Gente, olha só! Alberto Grandi é aquele tipo de pessoa que não tem medo de causar polêmica — e de atrair haters com isso.
Nascido em Mântua, pertinho de Verona, na Itália, ele cresceu sabendo que comida é um assunto sagrado por lá.
Na sua região, o prato típico é o tortelli (quase sempre recheado de abóbora) e o risotto é servido enformado, ‘alla Pilota’, com arroz misturado com linguiça e/ou costelinha de porco.
Mas Grandi sabe que tradições, especialmente na mesa, são construções sociais. E por trás das histórias que as nonas contam, existem verdades incômodas que nem todos querem saber. Mas ele quer!
Alvo de haters
Professor de história da alimentação na Universidade de Parma, Grandi começou a buscar evidências sobre os maiores mitos da cozinha italiana.
E ele encontrou fatos que desbancam muitas crenças passadas de geração em geração, mantendo uma aura imaculada de uma gastronomia famosa mundialmente por seu apego à tradição.
Entre suas afirmações, Grandi diz que o ‘italianíssimo’ espaguete à carbonara foi, na verdade, inventado pelas tropas americanas na Itália durante a Segunda Guerra Mundial.
Para ele, a história da receita encapsula perfeitamente a ideia dos historiadores Eric Hobsbawm e Terence Ranger sobre a ‘invenção da tradição’ — onde o legado como ideia de nacionalismo e ‘prova’ de uma antiga superioridade é uma construção.
Muitos pratos italianos seguem essa premissa. É preciso aceitar que nem tudo o que se come na Itália tem um embasamento histórico secular. Muito pelo contrário.
Grandi lançou um livro — que acaba de chegar ao Brasil pela editora Todavia, com o nome de As Mentiras da Nonna — onde desmascara os mitos em torno da comida italiana, tornando-se uma ‘persona non grata’ em seu próprio país.
Entre os ataques mais fortes que recebeu, um veio de Matteo Salvini, ex-vice-primeiro-ministro italiano e líder do partido de extrema direita, que defende a comida como símbolo da identidade nacional italiana.

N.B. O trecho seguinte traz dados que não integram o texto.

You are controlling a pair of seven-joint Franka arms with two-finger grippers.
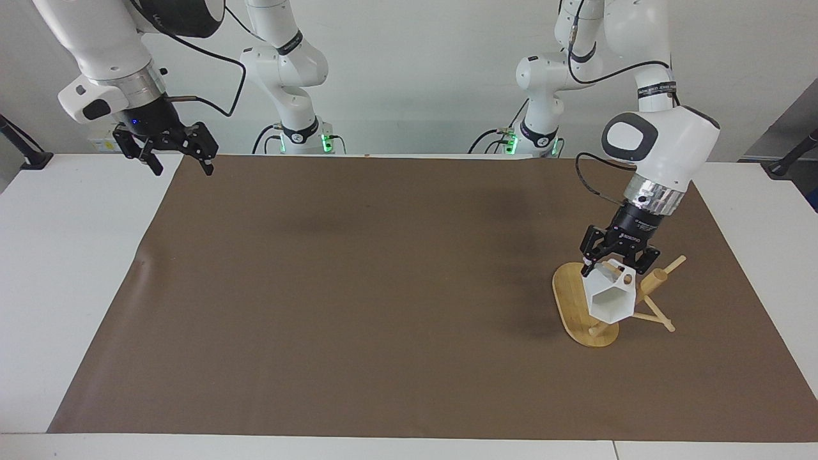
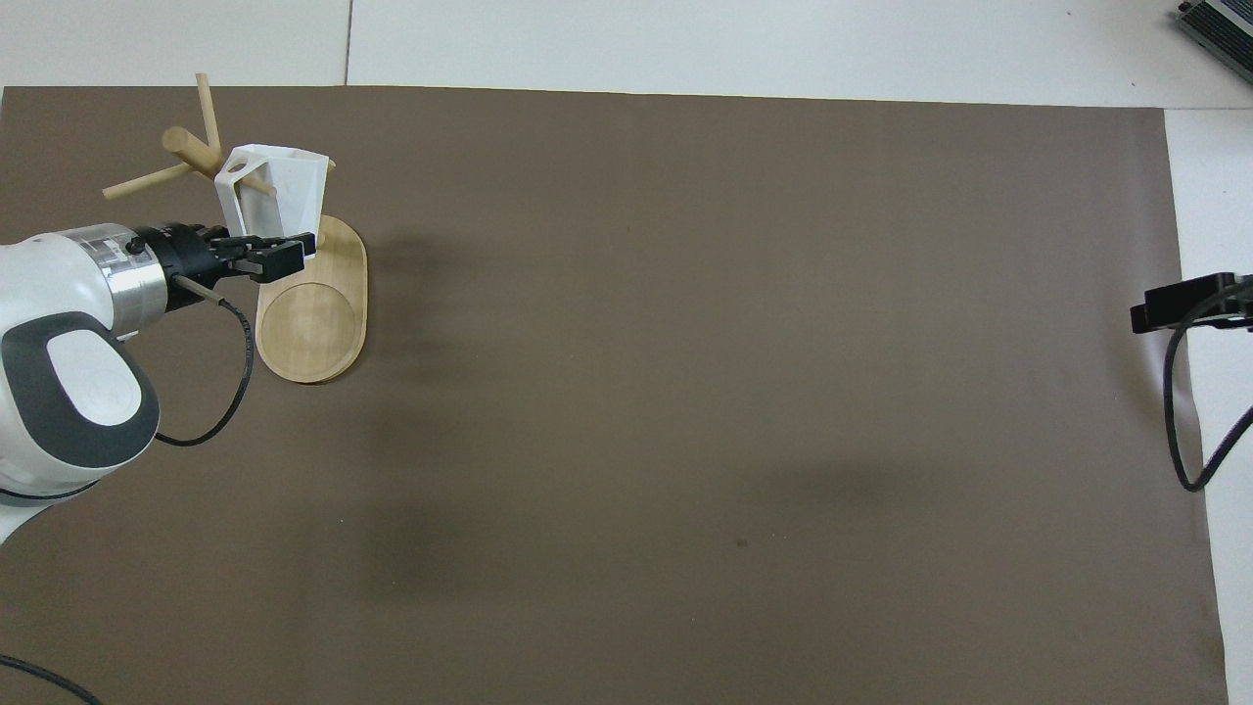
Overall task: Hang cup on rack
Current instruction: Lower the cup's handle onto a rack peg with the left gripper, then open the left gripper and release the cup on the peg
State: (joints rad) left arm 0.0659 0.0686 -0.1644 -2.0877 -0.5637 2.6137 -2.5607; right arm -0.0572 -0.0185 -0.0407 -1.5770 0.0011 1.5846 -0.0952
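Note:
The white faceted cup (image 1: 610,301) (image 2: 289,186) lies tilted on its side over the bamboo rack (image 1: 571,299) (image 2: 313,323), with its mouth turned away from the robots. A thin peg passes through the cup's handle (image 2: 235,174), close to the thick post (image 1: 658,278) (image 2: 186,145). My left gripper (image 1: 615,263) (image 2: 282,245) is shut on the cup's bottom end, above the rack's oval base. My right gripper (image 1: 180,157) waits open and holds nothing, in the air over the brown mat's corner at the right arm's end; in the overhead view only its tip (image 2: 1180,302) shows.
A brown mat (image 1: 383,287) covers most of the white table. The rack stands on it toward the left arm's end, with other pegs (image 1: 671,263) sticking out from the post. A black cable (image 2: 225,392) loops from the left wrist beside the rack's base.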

Salvini afirmou que ‘especialistas e jornais estão com inveja de nossos gostos e beleza’, referindo-se a Grandi. Da direita à esquerda, ele passou a ser criticado em entrevistas e redes sociais. ‘Eles me odeiam aqui’, disse o professor em uma entrevista ao Financial Times.
Não é para menos. As declarações do acadêmico em jornais internacionais e podcasts são uma artilharia pesada contra as tradições: ‘a culinária italiana é realmente mais americana do que italiana’, ele chegou a dizer, e que o parmesão feito em Wisconsin é ‘uma correspondência exata da receita original’.
E não para por aí: ele defende que ‘clássicos’ italianos, como o panettone e tiramisu, como conhecemos, são invenções relativamente recentes. No caso do panettone, ele afirma que originalmente era um pão fino, duro e achatado, recheado com um punhado de passas.
‘Só era comido pelos pobres e não tinha ligação com o Natal’, disse o autor, em uma declaração que irritou o poderoso setor de alimentos e bebidas da Itália, que representa uma parte significativa do PIB do país.
Sobrou para a pizza
Mas sua maior granada foi lançada em direção à pizza, que, segundo ele, era uma comida ‘ignorada e sem valor’, encontrada apenas em algumas cidades do sul da Itália antes da Segunda Guerra Mundial.
Grandi argumenta que a pizzaria é uma invenção de Nova York, já que o primeiro restaurante que servia apenas pizza foi aberto na cidade em 1911 — e que depois os italianos (e o mundo todo) apenas copiaram o modelo.
No prefácio escrito por Grandi para a edição brasileira, ele também afirma que ‘sem a mítica pizza de São Paulo, a pizza de Nápoles não seria tão famosa’.
Os imigrantes, segundo ele, criaram muitas receitas italianas e disseminaram uma ideia de tradição que não tinha raízes nem no país de onde vieram, ajudando a perpetuar uma imagem de classicismo e tradição que não é de fato real.
De capítulos que abordam a juventude de uma gastronomia veramente italiana, afirmando que ‘a cozinha italiana não tem nem cinquenta anos’ a uma espécie de ode à controversa Nutella, ele mantém a chama sempre em fogo alto para servir polêmicas.
Mas o faz com perspicácia, uma base séria de estudos e uma boa pitada de humor para mostrar que nem tudo é o que parece quando falamos de comida — nem mesmo daquela que provém de um dos mais famosos países do mundo para comer.
Basta um pouco de boas histórias, um pouco de propaganda e assim uma tradição culinária pode ser criada. Graças a Grandi, podemos visitar a cozinha e ver que nem tudo é o que parece. E que há muitas receitas que podem deixar um gosto amargo de marketing na boca.